Un ordre international en question
Pendant des décennies, a expliqué Mark Carney, des pays comme le Canada savaient que « l'ordre international fondé sur des règles » n'était pas aussi bien rangé que son nom ne le laissait entendre. Les grandes puissances s'accordaient quelques libertés, le droit international variait selon les circonstances et le commerce n'était pas toujours aussi impartial que les communiqués. Mais l'ensemble restait suffisamment prévisible pour que chacun continue à jouer le jeu.
La rupture trumpienne
Jusqu'à ce que Donald Trump, dont le nom n'est jamais prononcé dans le discours, ne change la donne. Cette prise de position marque une escalade rhétorique dans le conflit commercial qui oppose les deux pays depuis le retour de Trump à la Maison-Blanche. Le Canada cherche désormais à répondre aux provocations et aux droits de douane américains, tout en tentant de préserver ses intérêts économiques.
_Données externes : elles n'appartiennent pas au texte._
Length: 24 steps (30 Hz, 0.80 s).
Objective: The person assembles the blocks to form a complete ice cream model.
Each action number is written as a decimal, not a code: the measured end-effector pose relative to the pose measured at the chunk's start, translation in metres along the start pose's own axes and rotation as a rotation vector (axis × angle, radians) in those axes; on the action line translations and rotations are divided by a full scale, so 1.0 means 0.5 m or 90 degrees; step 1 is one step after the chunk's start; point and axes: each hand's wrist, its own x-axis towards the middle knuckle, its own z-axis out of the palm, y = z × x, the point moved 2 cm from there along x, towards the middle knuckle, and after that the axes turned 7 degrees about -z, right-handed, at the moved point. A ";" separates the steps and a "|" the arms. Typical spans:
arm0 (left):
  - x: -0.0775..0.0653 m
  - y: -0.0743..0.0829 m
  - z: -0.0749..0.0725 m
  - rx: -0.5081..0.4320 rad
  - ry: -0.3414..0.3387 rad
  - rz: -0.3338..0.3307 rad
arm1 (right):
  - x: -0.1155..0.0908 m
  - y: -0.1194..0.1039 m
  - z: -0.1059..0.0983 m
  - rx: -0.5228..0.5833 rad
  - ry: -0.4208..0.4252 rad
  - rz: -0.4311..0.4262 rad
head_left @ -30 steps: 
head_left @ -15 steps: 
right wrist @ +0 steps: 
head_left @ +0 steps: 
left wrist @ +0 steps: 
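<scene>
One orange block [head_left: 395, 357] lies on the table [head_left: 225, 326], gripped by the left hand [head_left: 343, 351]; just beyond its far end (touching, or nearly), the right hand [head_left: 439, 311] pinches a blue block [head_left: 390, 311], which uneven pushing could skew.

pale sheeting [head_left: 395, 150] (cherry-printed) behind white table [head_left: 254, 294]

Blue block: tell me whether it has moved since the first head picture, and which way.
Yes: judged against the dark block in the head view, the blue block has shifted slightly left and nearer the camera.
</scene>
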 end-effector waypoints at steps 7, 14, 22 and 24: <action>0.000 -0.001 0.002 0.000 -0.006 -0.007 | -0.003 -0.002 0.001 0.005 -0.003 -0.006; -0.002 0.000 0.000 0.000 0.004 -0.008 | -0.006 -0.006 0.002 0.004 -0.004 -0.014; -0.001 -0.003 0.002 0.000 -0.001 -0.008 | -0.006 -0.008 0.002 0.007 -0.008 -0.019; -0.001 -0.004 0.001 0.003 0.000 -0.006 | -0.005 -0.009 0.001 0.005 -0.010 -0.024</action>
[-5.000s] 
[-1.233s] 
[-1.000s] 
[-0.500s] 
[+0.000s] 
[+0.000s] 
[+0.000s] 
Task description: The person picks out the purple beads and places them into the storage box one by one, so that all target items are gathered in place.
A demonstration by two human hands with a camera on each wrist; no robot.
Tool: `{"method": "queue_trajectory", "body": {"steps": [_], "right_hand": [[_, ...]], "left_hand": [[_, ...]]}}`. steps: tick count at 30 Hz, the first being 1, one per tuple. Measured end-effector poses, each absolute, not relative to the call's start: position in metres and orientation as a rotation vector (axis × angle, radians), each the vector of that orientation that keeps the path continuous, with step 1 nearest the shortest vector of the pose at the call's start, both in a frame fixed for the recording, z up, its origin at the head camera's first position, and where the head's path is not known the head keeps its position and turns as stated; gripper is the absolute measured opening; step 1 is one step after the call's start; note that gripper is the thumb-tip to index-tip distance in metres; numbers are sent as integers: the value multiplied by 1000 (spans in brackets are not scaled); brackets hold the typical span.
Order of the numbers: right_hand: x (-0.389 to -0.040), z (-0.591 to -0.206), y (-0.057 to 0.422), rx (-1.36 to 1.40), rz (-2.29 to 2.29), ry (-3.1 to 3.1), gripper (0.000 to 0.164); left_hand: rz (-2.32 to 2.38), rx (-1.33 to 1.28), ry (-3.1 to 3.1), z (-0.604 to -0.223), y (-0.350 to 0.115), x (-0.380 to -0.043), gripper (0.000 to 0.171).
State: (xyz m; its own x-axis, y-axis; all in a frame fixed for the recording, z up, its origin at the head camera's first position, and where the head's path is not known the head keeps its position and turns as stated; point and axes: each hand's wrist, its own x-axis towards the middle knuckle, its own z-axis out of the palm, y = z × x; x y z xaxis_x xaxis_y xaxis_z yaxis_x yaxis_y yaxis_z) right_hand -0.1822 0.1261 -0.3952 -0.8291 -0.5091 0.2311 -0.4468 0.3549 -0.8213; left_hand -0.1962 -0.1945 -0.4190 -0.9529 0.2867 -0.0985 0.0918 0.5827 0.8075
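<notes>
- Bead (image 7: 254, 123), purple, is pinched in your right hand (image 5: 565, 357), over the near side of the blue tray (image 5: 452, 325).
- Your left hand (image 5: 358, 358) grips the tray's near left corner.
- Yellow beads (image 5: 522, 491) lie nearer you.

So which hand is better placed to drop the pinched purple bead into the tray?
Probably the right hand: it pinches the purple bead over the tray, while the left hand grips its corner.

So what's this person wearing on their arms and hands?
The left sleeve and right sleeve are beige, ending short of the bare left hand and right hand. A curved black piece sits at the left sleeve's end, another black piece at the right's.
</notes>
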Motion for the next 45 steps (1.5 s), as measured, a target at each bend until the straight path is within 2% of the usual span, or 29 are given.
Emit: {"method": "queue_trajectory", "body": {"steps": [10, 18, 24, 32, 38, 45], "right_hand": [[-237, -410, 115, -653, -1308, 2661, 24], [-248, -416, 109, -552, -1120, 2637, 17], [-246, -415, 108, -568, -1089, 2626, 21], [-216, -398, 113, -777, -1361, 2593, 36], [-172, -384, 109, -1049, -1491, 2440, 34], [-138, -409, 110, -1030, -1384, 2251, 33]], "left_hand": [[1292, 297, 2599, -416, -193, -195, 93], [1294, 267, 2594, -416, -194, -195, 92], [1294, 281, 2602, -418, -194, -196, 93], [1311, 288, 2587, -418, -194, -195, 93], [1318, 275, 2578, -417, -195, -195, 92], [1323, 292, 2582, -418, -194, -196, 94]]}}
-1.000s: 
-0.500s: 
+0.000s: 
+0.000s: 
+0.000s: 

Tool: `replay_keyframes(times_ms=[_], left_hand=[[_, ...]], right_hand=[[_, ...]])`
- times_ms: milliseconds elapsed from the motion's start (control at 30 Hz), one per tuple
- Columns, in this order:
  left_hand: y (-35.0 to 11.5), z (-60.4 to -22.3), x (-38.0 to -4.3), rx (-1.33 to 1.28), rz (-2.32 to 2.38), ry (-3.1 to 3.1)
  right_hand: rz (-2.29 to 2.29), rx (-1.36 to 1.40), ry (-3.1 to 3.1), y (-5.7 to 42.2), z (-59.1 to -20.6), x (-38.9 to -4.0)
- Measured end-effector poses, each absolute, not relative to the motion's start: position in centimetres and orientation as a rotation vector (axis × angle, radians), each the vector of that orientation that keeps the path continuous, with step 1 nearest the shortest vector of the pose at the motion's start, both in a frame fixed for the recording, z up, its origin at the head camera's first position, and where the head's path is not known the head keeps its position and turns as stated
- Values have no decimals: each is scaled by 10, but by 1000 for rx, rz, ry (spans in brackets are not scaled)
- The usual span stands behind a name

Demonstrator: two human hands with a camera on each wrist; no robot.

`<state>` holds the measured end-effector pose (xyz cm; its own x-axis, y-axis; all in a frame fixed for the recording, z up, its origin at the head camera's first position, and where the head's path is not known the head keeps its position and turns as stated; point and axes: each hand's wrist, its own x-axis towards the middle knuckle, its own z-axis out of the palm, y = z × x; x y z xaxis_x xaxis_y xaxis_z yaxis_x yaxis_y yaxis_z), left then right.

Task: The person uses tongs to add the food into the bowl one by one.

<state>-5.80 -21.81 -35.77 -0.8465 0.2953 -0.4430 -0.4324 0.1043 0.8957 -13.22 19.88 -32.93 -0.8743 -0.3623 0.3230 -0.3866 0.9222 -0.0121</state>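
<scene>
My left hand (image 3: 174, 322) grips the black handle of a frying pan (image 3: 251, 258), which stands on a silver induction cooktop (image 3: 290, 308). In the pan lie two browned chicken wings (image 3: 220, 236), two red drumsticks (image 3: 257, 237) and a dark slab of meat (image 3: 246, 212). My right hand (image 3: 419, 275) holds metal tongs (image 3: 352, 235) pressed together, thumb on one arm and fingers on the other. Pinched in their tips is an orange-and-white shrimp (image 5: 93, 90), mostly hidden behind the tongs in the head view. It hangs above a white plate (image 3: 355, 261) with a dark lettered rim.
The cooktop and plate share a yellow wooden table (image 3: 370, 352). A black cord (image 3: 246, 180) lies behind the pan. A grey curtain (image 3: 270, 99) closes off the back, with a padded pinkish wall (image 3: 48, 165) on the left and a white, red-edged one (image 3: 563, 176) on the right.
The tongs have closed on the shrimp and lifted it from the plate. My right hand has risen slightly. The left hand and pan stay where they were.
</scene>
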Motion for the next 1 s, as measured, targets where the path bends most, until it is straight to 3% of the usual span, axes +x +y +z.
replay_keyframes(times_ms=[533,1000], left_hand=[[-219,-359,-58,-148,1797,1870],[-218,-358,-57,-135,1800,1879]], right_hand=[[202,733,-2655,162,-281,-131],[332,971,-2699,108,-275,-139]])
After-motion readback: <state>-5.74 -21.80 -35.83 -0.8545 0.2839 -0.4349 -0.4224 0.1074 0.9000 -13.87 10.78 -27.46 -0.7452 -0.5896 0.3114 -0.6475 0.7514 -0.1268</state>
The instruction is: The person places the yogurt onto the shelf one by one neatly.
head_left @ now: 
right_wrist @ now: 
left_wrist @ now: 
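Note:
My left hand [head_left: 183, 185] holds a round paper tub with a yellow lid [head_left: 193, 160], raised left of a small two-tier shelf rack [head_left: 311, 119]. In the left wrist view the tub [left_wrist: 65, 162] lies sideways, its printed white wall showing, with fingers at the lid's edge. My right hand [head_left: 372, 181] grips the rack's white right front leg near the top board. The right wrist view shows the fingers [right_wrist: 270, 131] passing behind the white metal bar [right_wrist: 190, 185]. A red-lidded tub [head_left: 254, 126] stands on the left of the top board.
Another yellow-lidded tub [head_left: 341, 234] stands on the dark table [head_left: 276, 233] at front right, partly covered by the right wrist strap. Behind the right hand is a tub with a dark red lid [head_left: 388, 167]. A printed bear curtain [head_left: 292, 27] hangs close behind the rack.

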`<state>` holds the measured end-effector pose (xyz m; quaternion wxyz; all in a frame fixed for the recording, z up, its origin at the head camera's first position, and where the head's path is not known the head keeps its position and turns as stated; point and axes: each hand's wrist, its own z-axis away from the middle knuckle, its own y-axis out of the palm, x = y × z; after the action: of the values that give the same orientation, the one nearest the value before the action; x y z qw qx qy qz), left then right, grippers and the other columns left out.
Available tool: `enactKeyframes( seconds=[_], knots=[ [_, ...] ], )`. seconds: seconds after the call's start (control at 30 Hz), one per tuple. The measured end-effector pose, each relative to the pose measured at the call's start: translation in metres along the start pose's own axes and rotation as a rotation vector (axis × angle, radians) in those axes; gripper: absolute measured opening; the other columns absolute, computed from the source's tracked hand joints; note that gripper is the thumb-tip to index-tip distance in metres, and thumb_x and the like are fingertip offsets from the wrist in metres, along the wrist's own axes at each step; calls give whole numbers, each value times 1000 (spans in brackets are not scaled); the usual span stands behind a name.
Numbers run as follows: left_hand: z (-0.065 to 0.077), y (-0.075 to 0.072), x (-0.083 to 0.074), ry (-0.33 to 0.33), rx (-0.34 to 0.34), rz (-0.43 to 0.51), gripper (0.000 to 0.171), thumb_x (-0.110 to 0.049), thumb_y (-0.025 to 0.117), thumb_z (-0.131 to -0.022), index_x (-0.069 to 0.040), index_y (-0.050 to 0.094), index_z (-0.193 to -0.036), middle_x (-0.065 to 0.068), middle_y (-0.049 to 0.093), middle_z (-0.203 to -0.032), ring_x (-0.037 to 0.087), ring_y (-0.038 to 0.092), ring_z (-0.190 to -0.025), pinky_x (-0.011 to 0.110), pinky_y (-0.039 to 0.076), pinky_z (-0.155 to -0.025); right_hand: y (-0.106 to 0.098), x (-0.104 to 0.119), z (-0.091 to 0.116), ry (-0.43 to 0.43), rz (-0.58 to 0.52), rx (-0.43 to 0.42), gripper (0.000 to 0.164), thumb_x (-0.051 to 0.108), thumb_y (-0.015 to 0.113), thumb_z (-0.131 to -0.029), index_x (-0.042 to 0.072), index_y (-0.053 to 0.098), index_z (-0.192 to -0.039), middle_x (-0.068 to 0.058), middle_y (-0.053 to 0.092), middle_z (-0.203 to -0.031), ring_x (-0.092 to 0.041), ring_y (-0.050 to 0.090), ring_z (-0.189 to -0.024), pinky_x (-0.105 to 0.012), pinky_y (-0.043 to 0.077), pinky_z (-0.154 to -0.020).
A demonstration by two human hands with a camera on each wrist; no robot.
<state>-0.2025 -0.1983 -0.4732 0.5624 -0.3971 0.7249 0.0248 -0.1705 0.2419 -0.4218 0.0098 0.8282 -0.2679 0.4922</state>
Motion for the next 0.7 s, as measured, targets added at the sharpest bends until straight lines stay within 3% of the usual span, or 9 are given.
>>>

Conséquences pour les relations bilatérales
Ce discours, qui a fait événement, illustre la détérioration des relations entre Ottawa et Washington. Alors que les deux pays sont partenaires commerciaux majeurs, cette « guerre » déclarée pourrait avoir des répercussions sur les échanges transfrontaliers et sur la stabilité économique de la région. Mark Carney, en s'exprimant ainsi devant le Forum économique mondial, cherche à mobiliser la communauté internationale face aux pratiques américaines.